§ ACTIVITY: If you see a picture in the data below, omit it and copy the rest exactly.

SOURCE DATA: Begin

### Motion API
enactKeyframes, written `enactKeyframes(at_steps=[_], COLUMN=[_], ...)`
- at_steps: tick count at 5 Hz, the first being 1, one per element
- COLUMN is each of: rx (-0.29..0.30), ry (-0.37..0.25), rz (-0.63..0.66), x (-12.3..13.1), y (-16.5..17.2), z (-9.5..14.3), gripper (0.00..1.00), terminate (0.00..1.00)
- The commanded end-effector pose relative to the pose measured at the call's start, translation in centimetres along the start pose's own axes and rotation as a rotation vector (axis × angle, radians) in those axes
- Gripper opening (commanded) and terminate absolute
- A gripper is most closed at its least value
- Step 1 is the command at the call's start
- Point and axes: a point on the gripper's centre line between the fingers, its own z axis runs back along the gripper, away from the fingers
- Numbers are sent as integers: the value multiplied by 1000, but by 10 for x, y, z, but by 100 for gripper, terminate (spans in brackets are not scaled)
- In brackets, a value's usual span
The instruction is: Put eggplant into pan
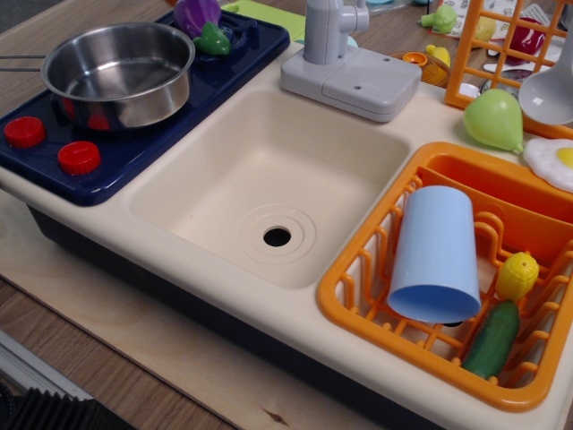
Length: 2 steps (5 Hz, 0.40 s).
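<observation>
Nowhere over the worktop (pixel 107 345) does the claw show, so whether it is released or clenched cannot be told.

By my reading, the task has not begun in any visible way. The eggplant (pixel 198 15) lies at the far edge of the worktop, on the back of the dark blue stove (pixel 215 81), with its green cap (pixel 213 40) pointing toward the sink (pixel 269 184). It sits just beside the pan (pixel 118 72), outside the rim, not inside. The pan stands upright on the stove toward the far left corner, its thin handle (pixel 20 63) running off the left edge, and its bowl looks empty. Left to do: reach the eggplant, grip it, lift it over the rim and let it go inside the pan.

Counted: 1 eggplant, 1 pan, 2 red knobs (pixel 79 158) on the stove's near edge, 1 grey faucet (pixel 333 36) behind the sink, 1 orange drying basket (pixel 358 309) at the near right corner holding 1 light blue cup (pixel 434 251), 1 cucumber (pixel 491 340) and 1 yellow corn piece (pixel 517 275). At the right edge lie 1 light green pear (pixel 493 119) and 1 fried egg (pixel 553 161).
</observation>
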Motion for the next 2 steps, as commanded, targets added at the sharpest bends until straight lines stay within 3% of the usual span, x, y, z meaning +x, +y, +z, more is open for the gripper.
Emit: enactKeyframes(at_steps=[1, 2], rx=[0, -40], ry=[0, 28], rz=[0, 26], x=[0, 5], y=[0, -5], z=[0, -6], gripper=[100, 100], terminate=[0, 0])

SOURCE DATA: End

§ TASK RESPONSE:
### Motion API
enactKeyframes, written `enactKeyframes(at_steps=[_], COLUMN=[_], ...)`
- at_steps: tick count at 5 Hz, the first being 1, one per element
- COLUMN is each of: rx (-0.29..0.30), ry (-0.37..0.25), rz (-0.63..0.66), x (-12.3..13.1), y (-16.5..17.2), z (-9.5..14.3), gripper (0.00..1.00), terminate (0.00..1.00)
- The commanded end-effector pose relative to the pose measured at the call's start, translation in centimetres along the start pose's own axes and rotation as a rotation vector (axis × angle, radians) in those axes
- Gripper opening (commanded) and terminate absolute
- A gripper is most closed at its least value
- Step 1 is the command at the call's start
- Point and axes: a point on the gripper's centre line between the fingers, its own z axis runs back along the gripper, away from the fingers
- Numbers are sent as integers: the value multiplied by 1000, but by 10 for x, y, z, but by 100 for gripper, terminate (spans in brackets are not scaled)
- In brackets, a value's usual span
The instruction is: Put eggplant into pan
Length: 2 steps (5 Hz, 0.40 s).
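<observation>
Nowhere over the worktop (pixel 107 345) does the claw show, so whether it is released or clenched cannot be told.

By my reading, the task has not begun in any visible way. The eggplant (pixel 198 15) lies at the far edge of the worktop, on the back of the dark blue stove (pixel 215 81), with its green cap (pixel 213 40) pointing toward the sink (pixel 269 184). It sits just beside the pan (pixel 118 72), outside the rim, not inside. The pan stands upright on the stove toward the far left corner, its thin handle (pixel 20 63) running off the left edge, and its bowl looks empty. Left to do: reach the eggplant, grip it, lift it over the rim and let it go inside the pan.

Counted: 1 eggplant, 1 pan, 2 red knobs (pixel 79 158) on the stove's near edge, 1 grey faucet (pixel 333 36) behind the sink, 1 orange drying basket (pixel 358 309) at the near right corner holding 1 light blue cup (pixel 434 251), 1 cucumber (pixel 491 340) and 1 yellow corn piece (pixel 517 275). At the right edge lie 1 light green pear (pixel 493 119) and 1 fried egg (pixel 553 161).
</observation>
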Motion for the next 2 steps, as commanded, targets added at the sharpest bends until straight lines stay within 3% of the usual span, x, y, z meaning +x, +y, +z, more is open for the gripper.
Emit: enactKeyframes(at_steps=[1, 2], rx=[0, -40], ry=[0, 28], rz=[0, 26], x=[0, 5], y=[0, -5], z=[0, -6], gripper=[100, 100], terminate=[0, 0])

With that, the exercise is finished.